Re: robots.txt (A *little* off the subject)

Erik Selberg (selberg@cs.washington.edu)
22 Nov 1996 15:24:10 -0800


"Thaddeus O. Cooper" <tcooper@mitre.org> writes:

> 5. How do we make people use robots.txt?
>
> It's the last one that made me start thinking about what is trying to be
> accomplished here. The only way, at least that I have ever found, to get
> people to do or use anything is to have a perceived benefit from its
> use. We all use the Web and Web Browsers because they are easy to use,

My own take is that 5 is two-fold:

5a. How do we make sysadmins AND USERS use / admin robots.txt?
5b. How do we enfore robots / whatever to follow robots.txt?

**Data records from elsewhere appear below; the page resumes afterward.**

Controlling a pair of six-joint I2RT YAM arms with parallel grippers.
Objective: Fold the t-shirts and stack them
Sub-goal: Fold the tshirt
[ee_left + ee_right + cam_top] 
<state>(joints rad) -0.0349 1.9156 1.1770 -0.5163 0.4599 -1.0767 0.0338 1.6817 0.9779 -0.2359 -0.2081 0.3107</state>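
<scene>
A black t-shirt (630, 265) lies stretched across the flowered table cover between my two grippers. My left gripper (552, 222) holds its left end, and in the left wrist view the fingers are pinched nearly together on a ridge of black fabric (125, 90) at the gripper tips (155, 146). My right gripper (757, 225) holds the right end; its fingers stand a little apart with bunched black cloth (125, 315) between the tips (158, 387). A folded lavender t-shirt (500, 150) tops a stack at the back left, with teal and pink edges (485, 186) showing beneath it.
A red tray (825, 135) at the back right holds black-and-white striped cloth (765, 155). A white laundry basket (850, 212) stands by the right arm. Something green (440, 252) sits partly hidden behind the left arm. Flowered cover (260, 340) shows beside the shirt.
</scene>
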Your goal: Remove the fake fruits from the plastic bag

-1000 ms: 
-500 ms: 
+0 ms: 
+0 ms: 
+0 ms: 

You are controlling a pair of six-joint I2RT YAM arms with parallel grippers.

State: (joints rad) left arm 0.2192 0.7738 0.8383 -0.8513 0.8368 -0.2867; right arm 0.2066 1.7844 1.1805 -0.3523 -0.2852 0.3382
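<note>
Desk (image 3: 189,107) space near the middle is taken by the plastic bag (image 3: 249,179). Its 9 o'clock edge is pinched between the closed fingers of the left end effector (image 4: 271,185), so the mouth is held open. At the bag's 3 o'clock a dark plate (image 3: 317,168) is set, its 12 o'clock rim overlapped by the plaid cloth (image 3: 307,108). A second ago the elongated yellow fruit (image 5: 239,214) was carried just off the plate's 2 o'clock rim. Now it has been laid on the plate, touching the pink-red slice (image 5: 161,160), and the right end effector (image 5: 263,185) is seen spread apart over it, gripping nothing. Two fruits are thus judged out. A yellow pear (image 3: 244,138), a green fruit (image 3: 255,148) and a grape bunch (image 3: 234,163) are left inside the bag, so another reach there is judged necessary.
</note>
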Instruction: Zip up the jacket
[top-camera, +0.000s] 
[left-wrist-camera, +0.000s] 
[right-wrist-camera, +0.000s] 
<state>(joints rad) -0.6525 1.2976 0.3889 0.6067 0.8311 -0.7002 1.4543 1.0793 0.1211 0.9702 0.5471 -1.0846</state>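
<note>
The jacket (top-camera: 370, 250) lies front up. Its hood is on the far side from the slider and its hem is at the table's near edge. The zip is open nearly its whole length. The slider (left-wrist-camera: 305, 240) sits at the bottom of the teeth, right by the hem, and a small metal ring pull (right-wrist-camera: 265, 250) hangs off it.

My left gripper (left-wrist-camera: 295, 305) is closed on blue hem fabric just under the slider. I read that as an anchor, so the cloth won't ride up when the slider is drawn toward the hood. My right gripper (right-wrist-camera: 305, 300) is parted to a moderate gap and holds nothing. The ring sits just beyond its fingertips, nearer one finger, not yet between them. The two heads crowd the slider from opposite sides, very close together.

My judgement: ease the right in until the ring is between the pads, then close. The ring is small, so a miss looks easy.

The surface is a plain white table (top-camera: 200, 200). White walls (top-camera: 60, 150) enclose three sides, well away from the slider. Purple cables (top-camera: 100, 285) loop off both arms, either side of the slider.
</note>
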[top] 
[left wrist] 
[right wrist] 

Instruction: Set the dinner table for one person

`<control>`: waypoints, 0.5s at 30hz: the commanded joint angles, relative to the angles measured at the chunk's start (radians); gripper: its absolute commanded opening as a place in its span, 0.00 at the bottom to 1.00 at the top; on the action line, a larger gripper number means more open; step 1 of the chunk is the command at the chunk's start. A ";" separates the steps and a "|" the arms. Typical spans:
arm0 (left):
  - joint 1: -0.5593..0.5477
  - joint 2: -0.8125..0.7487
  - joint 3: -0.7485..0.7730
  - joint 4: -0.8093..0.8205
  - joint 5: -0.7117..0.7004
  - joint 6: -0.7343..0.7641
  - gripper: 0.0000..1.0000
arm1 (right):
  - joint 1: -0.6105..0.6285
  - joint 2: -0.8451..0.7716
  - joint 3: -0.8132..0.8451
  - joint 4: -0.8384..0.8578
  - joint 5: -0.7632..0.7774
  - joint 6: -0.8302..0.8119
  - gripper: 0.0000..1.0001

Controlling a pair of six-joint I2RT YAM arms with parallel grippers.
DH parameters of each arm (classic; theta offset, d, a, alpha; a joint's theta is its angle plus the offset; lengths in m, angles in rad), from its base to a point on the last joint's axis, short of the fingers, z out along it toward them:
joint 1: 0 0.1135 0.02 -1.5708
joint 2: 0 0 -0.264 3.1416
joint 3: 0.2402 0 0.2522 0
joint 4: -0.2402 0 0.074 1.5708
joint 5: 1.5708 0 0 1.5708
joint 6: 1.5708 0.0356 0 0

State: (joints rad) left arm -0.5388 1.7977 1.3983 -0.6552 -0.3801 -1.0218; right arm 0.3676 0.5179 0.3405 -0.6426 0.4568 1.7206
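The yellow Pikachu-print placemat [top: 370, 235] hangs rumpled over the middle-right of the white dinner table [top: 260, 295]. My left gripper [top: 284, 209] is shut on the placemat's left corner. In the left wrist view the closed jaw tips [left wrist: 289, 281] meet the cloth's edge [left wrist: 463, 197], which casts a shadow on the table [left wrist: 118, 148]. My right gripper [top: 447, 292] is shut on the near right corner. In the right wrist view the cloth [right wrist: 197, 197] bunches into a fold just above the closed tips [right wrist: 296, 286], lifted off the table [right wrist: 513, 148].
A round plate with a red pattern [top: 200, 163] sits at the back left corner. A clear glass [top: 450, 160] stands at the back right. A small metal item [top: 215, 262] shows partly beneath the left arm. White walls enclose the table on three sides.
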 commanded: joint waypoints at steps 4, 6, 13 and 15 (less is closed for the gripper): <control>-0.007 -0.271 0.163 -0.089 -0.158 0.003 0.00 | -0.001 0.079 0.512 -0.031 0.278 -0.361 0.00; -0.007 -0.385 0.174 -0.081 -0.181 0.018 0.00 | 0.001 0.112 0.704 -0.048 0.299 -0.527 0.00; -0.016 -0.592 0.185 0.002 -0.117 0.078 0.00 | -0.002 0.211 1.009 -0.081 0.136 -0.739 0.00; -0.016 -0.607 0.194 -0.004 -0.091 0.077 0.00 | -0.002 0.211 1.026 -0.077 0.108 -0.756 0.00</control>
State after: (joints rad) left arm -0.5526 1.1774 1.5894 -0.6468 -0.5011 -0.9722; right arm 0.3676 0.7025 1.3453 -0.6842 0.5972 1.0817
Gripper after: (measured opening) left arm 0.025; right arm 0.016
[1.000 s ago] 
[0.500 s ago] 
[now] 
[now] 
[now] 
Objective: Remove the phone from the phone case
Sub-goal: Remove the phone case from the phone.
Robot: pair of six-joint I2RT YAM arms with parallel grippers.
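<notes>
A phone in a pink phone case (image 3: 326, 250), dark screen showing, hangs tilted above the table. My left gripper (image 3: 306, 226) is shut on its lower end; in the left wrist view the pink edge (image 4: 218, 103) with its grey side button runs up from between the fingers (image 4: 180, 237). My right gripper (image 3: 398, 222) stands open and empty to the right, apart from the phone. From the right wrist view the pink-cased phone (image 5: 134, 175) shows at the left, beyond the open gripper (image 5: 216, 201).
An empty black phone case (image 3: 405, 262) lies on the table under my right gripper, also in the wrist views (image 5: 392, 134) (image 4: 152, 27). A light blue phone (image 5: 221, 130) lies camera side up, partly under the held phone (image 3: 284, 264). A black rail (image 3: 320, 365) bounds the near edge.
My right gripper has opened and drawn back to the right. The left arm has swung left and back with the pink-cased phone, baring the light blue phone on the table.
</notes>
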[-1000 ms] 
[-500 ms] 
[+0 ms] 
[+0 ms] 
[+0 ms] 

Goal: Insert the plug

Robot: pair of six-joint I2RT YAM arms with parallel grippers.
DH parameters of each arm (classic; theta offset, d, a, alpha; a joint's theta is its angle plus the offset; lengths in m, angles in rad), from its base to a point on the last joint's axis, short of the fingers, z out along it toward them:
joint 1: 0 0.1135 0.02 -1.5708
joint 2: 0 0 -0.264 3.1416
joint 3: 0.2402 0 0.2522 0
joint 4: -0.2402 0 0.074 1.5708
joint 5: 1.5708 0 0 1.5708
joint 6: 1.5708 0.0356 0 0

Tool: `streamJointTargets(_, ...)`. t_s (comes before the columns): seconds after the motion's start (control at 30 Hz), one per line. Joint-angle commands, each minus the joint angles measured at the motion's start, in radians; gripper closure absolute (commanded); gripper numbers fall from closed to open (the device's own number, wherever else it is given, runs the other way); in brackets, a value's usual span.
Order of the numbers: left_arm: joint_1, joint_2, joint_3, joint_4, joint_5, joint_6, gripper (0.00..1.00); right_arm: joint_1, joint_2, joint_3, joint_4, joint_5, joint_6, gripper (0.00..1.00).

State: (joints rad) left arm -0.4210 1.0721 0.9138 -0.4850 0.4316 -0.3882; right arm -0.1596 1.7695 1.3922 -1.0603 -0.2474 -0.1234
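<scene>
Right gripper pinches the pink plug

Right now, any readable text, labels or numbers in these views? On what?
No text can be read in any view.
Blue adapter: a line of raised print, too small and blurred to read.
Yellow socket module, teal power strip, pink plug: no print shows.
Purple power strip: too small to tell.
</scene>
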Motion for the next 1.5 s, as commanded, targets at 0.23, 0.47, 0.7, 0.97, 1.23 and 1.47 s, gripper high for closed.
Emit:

To solve 5a, we need to make a system that's easy for most sysadmins
to administer, and hopefully make it easy for individual users to
use. I personally think robots.txt is useless for a lot of systems,
because the sysadmin doesn't control the content. Take our department
for example. I may have some stuff I don't want robots to come look
at, but it's a hassle to try and get that into a global robots.txt
file. And random "sysadmin runs a find script which incorporates
things" are solutions I think are somewhat simplistic.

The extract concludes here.